━━━━━ DATA BELOW ━━━━━

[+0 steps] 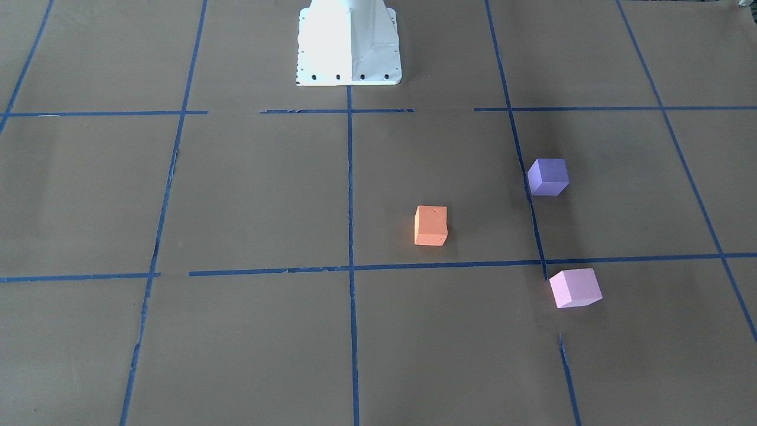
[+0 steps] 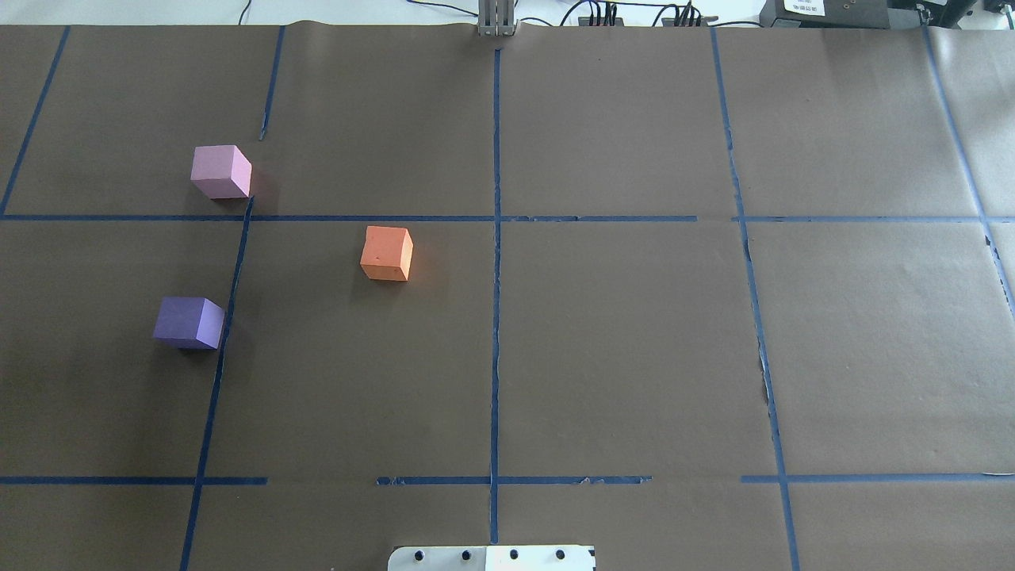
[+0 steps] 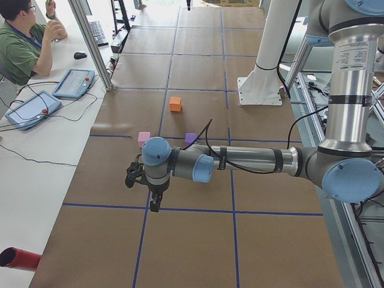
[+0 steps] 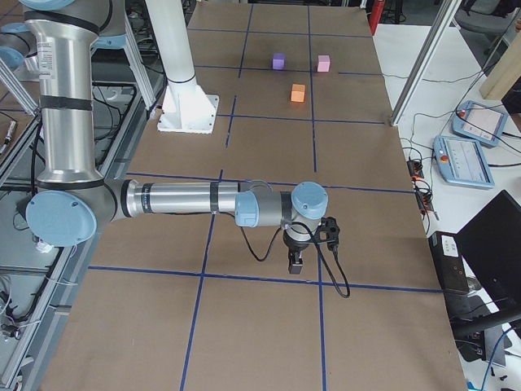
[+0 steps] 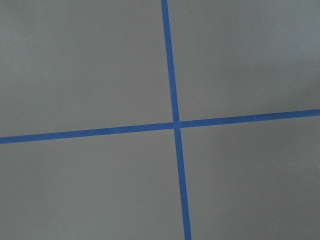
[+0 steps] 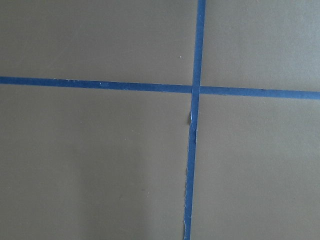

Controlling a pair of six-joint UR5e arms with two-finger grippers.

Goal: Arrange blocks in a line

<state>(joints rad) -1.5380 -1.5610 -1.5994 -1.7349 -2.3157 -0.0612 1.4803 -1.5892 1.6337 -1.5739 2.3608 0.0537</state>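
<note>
Orange block [image 2: 387, 253], purple block [image 2: 189, 323], pink block [image 2: 221, 171]: probably light, squashy foam; pinch opposite flat faces. Left tool [image 3: 155, 203], right tool [image 4: 296, 262]: opening can't tell.

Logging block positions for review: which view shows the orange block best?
Overhead exterior: the orange block is large and unobstructed. Front-facing shows it similarly; side views show it small, distant; wrist views miss it.

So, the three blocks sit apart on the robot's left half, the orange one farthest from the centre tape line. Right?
No. The overhead view shows the orange block nearest the centre tape line, not farthest; the purple block and pink block lie further out. The rest holds.
</note>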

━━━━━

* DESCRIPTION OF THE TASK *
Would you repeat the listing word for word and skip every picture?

* REPLY TO THE TASK *
[+0 steps] 
[+0 steps] 
[+0 steps] 
[+0 steps] 
[+0 steps] 
[+0 steps] 

Controlling a pair of six-joint UR5e arms with two-finger grippers.

Goal: Arrange blocks in a line

<state>(joints rad) -1.5380 -1.5610 -1.5994 -1.7349 -2.3157 -0.0612 1.4803 -1.5892 1.6337 -1.5739 2.3608 0.0537</state>
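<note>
Orange block [image 2: 387, 253], purple block [image 2: 189, 323], pink block [image 2: 221, 171]: probably light, squashy foam; pinch opposite flat faces. Left tool [image 3: 155, 203], right tool [image 4: 296, 262]: opening can't tell.

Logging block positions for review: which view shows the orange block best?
Overhead exterior: the orange block is large and unobstructed. Front-facing shows it similarly; side views show it small, distant; wrist views miss it.

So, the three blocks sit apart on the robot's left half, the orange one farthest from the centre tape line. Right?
No. The overhead view shows the orange block nearest the centre tape line, not farthest; the purple block and pink block lie further out. The rest holds.
</note>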

The exercise asks for nothing more than this.